Tuesday, February 21 2006 @ 06:53 PM MSK
|Burning mosques and killing several people in an outbreak of anti-Muslim violence that followed deadly protests against caricatures of the Prophet Muhammad over the weekend, that is what the Christian mobs did through a southern Nigerian city Tuesday.|
Predominantly Christian city of Onitsha said several Muslims with origins in the north were beaten to death by mobs which also burned two mosques there, residents and witnesses in the southern, said.
Izzy Uzor, an Onitsha resident and businessman, told The Associated Press by telephone that, "The mosque at the main market has been burnt and I've counted at least six dead bodies on the streets," and added "The whole town is in a frenzy and people are running in all directions."
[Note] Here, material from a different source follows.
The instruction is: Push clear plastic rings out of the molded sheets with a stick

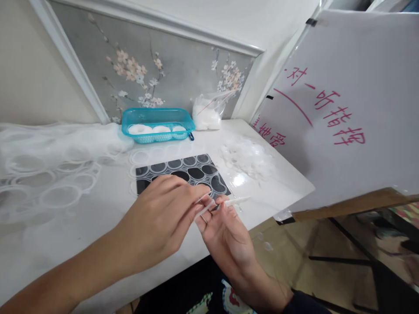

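Note:
My left hand [160,220] is closed, its thumb and fingertips pinching a thin whitish, see-through piece [205,208] whose kind I cannot make out. Facing it from the right, my right hand [231,242] has its palm turned up, with thumb and forefinger closed on a slim white pointed stick [238,200]. The fingertips of both hands nearly meet. Just beyond them lies a black sheet [196,173] with rows of oval outlines and clear rings, partly covered by my left hand.
Clear ring-cut sheets [42,174] spread over the left of the white table [108,235]. At the back stand a blue basket [157,114] with white rolls and a plastic bag [207,114] of white material. Small clear pieces [247,157] lie right, near a whiteboard [353,96].

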Demonstrator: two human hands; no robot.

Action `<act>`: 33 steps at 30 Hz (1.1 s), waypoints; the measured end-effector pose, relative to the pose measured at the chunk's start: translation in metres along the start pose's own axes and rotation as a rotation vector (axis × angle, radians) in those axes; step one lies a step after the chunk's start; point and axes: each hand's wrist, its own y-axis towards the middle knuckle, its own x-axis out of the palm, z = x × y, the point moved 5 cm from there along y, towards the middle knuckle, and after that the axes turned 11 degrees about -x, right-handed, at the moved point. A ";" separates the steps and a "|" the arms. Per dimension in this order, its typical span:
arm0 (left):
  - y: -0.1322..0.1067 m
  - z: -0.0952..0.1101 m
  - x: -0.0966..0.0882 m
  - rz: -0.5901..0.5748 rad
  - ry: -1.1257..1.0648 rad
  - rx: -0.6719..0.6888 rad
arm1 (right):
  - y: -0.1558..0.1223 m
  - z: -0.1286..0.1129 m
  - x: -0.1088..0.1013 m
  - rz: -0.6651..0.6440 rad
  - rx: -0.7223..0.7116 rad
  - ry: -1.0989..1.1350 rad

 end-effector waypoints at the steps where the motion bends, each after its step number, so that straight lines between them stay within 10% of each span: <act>1: 0.001 -0.001 -0.001 0.004 -0.061 -0.039 | 0.000 -0.001 0.000 -0.006 -0.021 -0.023; 8: 0.005 -0.004 0.006 -0.120 -0.051 -0.006 | 0.007 -0.003 -0.010 0.046 -0.079 -0.115; 15: 0.004 -0.045 0.024 -0.172 0.252 -0.044 | 0.032 -0.033 -0.047 -0.008 -0.640 -0.753; 23: -0.033 -0.109 0.096 -0.347 0.433 0.118 | 0.065 -0.004 -0.102 -0.198 -0.263 -1.401; 33: -0.038 -0.129 0.105 -0.306 0.222 0.045 | 0.066 0.000 -0.105 -0.188 -0.253 -1.474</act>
Killing at least 18 people, the violence appeared to be in reprisal for anti-Christian violence Saturday in the mostly Muslim northern city of Maiduguri in which thousands of Muslims protesting caricatures of the Prophet Muhammad attacked Christians and burned churches.
One badly beaten Muslim man ran into his office from the streets to escape the violence, another Onitsha resident, Isotonu Achor, said. Achor also added "There is blood all over him and I'm scared they'll come for him here. If he doesn't get urgent treatment he will die,"
Thousands of people have died in religious violence in Nigeria since 2000, roughly divided between a predominantly Muslim north and a mainly Christian south, Nigeria, Africa's most populous country of more than 130 million people.
The Christian Association of Nigeria said at least 50 people were killed in the violence, Saturday's protest over the cartoons of Prophet Muhammad in Maiduguri marked the first violent demonstrations over the issue in Nigeria. Police say at least 18 people, most of them Christians, died, and 30 churches were burned down.
One caricature shows Muhammad wearing a bomb-shaped turban with an ignited fuse, the cartoons, which first appeared in a Danish newspaper in September, have set off sometimes violent protests around the world.